EXERCISE PROMPT:
Look through the data below and output, unchanged, every line from the one holding "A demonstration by" through the one holding "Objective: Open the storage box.", inclusive. Skip the pictures.

<<<<

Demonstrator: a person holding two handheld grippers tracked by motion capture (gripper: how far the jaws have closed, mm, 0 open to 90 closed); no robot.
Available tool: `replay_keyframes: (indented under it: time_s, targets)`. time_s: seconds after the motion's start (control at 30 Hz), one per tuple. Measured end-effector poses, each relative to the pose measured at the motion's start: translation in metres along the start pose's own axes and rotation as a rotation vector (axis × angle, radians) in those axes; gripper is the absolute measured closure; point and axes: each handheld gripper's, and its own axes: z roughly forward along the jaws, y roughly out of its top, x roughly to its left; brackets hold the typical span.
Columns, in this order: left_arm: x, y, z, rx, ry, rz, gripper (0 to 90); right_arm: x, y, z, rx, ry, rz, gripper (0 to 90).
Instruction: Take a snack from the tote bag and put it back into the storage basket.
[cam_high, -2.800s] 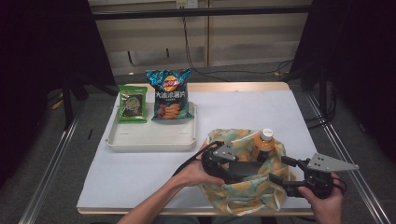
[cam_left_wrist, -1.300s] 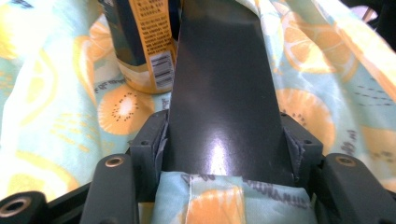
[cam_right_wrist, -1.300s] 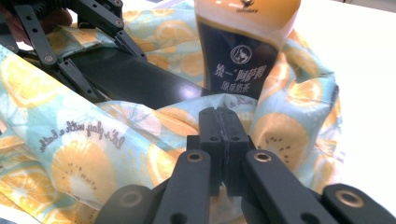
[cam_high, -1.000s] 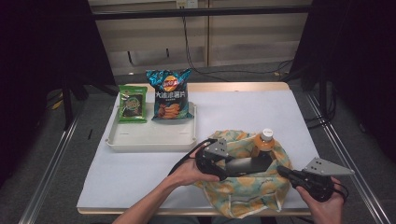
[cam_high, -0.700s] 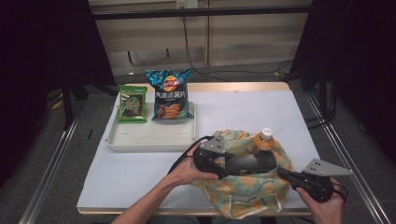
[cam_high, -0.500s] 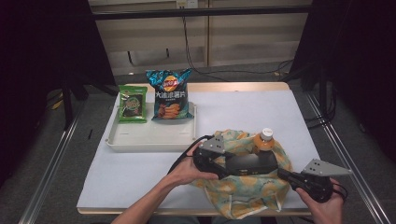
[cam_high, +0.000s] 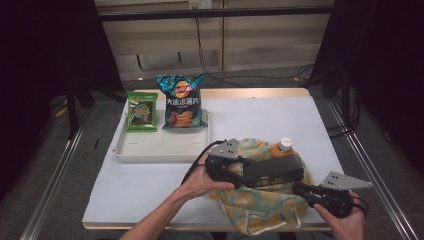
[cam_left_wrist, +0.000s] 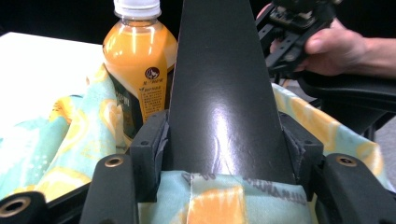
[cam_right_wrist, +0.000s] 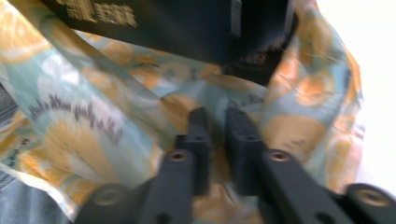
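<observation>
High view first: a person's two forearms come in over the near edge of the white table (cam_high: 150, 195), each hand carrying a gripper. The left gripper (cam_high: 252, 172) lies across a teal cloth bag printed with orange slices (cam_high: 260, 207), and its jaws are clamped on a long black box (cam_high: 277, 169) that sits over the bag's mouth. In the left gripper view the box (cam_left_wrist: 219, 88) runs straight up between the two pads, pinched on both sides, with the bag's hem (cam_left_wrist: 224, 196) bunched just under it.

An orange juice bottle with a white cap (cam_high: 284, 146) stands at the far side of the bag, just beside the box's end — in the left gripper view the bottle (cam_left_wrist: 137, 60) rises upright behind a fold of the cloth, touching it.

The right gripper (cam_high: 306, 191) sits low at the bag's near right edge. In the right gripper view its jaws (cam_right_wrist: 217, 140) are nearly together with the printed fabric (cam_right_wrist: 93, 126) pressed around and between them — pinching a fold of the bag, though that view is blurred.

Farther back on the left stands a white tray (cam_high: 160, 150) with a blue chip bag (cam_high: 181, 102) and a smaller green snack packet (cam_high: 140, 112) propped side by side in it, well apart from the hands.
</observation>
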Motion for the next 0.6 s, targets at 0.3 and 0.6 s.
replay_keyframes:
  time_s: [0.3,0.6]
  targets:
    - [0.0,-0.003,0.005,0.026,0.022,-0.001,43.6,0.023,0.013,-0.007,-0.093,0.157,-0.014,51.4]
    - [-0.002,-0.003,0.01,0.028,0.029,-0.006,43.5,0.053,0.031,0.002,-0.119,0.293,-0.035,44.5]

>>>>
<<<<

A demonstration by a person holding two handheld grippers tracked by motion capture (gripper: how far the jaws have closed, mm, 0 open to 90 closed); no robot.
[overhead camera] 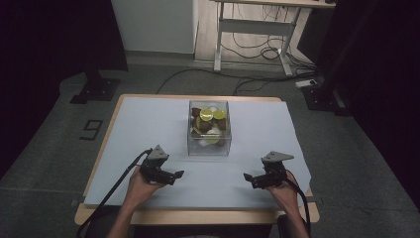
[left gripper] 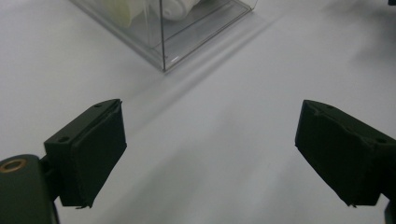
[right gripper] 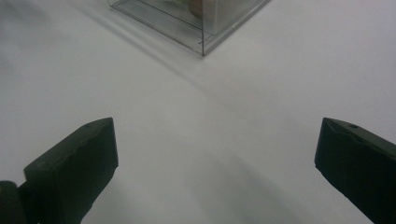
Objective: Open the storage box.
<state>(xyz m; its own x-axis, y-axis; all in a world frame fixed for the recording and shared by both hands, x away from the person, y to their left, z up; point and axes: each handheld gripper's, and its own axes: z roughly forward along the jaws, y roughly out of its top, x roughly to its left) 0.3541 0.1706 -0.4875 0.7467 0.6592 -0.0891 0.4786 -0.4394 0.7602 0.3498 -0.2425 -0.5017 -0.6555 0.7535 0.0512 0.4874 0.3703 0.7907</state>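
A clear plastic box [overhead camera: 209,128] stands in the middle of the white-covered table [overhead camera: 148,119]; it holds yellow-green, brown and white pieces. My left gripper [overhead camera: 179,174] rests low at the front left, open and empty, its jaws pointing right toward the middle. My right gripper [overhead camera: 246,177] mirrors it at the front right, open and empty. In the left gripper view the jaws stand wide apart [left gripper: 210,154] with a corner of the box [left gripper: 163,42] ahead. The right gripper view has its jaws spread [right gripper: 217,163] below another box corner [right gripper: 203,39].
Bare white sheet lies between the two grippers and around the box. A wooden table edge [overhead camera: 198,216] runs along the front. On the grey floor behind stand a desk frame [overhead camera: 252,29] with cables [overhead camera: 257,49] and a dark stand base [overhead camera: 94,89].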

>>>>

SOLUTION TO THE EXERCISE:
A demonstration by a person holding two handheld grippers tracked by motion capture (gripper: how far the jaws have closed, mm, 0 open to 90 closed); no robot.
[overhead camera] 
[left gripper] 
[right gripper] 
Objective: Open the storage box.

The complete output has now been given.